私は俯いたまま、絞り出すような声で、ずっと胸を占めていた問いをぶつけてしまいました。
「セイドリック……もし、聖教国に戻って、あなたが教皇様から『他の聖女様の聖騎士になれ』と命じられたら、あなたはどうしますか……?」
プリシラ様の、あの言葉が耳にこびりついて離れません。もしそうなったら、あなたは騎士として、誇りを持って命令に従ってしまうのではないか。

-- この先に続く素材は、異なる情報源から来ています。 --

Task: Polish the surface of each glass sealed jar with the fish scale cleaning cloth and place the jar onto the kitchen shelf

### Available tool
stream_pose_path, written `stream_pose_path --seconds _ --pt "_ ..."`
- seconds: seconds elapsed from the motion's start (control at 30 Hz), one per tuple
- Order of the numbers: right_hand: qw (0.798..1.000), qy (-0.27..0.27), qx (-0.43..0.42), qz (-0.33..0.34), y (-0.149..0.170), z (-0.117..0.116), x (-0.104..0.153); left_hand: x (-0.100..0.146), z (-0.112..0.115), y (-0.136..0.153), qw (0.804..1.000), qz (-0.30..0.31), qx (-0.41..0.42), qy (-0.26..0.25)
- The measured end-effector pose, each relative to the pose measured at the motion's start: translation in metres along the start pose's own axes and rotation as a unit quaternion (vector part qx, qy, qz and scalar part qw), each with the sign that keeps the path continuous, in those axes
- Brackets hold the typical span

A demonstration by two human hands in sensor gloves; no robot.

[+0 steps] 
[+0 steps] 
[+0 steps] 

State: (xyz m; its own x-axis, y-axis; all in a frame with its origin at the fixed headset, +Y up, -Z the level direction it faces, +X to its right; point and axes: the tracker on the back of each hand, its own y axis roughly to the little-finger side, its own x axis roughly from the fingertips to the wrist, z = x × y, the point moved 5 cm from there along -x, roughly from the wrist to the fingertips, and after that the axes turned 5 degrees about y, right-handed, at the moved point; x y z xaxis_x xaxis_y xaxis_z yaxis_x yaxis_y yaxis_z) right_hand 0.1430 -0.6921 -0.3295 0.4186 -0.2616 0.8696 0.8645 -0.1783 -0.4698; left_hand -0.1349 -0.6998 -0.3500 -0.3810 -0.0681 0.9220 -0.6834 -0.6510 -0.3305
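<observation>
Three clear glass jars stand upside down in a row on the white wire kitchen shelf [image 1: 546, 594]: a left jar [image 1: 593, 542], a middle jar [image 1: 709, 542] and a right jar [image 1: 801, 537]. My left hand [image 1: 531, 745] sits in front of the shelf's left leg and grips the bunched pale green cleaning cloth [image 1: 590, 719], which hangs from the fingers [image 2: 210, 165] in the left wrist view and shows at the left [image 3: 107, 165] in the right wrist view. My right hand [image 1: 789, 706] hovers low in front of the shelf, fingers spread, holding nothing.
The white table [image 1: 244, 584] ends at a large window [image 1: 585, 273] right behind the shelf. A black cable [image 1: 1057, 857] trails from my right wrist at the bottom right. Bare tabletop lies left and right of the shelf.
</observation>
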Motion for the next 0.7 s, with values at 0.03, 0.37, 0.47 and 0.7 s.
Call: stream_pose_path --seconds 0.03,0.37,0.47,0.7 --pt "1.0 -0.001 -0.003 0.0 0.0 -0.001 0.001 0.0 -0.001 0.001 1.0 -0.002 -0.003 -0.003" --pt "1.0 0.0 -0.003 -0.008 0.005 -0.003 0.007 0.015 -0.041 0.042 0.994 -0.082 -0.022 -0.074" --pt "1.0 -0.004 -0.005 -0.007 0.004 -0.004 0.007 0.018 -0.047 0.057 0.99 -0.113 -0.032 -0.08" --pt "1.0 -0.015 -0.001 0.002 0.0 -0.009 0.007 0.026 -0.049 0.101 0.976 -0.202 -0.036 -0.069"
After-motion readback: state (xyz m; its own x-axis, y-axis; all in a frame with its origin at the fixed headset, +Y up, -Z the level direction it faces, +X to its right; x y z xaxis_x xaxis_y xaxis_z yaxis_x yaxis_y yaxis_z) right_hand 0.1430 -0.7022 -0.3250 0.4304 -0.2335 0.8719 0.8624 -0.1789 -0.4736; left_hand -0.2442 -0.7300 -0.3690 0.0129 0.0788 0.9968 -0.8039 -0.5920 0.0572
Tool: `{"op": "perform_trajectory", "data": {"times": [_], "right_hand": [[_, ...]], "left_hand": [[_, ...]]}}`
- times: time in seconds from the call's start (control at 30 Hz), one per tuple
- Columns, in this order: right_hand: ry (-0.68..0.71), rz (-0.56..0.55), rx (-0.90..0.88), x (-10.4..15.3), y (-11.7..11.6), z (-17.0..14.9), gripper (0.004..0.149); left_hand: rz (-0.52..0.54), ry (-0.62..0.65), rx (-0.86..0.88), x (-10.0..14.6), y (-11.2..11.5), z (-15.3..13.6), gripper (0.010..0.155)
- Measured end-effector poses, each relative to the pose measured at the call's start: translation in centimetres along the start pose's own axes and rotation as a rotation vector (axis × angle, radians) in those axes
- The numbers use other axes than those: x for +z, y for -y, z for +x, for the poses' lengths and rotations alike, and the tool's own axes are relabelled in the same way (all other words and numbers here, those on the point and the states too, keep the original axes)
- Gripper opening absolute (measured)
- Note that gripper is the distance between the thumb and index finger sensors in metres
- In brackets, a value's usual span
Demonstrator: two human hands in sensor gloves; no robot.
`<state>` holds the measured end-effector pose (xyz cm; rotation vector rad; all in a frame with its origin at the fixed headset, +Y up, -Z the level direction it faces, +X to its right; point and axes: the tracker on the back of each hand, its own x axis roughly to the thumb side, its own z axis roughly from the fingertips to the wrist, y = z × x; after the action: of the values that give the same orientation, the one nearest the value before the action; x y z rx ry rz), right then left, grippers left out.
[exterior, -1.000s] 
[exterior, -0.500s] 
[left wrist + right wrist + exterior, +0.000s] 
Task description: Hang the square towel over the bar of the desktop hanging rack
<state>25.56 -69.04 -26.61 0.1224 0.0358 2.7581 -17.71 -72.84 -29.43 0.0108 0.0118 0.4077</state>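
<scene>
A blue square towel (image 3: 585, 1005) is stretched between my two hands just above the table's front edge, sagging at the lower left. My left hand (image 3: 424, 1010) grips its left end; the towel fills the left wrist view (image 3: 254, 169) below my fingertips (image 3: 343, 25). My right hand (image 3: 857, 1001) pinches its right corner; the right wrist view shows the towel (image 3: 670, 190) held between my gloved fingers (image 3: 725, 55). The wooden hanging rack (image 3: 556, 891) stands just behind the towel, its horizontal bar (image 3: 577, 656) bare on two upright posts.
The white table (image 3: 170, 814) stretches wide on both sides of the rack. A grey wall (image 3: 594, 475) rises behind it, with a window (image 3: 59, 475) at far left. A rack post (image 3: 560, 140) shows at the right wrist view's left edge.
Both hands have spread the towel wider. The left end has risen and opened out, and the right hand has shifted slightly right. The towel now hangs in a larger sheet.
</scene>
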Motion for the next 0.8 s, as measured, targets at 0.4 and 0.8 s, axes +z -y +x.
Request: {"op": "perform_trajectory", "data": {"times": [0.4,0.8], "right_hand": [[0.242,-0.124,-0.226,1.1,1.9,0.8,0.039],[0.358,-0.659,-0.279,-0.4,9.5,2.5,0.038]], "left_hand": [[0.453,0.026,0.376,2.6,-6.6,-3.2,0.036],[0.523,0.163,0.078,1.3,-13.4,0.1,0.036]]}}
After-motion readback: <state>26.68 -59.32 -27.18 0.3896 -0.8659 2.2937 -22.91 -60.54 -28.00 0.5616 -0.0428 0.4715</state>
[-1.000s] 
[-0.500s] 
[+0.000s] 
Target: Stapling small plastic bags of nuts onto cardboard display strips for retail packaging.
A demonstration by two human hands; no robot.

不安で震える私の視線の先で、セイドリックはふっと表情を和らげました。
そして、驚くほど晴れやかな、それでいて少しだけ悪戯っぽい笑みを浮かべて、断言したのです。
「辞めます」
「……は?」
あまりに即答だったので、私は涙も止まり、間抜けな声を上げて彼を見上げました。
聖教国の誇りである「聖騎士」という地位を、そんな、今日のおやつを断るような軽さで辞めると言うのでしょうか。
「辞めて、貴女を攫って出奔します」
「しゅっ……!? ちょ、ちょっと、何を言っているの!?」
私の混乱を余所に、セイドリックは私の手を取り、その甲に誓いの接吻を落としました。
「私は聖女に仕える聖騎士ですが、仕えるべきは女神様でも国でもない。私の魂が忠誠を誓っているのは、目の前にいるホリー、貴女だけです。貴女の傍にいられない命令など、私には紙屑同然。……その時は二人で、またどこか遠くへ逃げましょうか」
「セイドリック……」
彼のどこまでも本気で、どこまでも狂おしいほどの忠誠――いえ、愛の告白に、私の心から不安が消え去り、代わりに爆発しそうなほどの熱が全身を駆け巡ったのでした。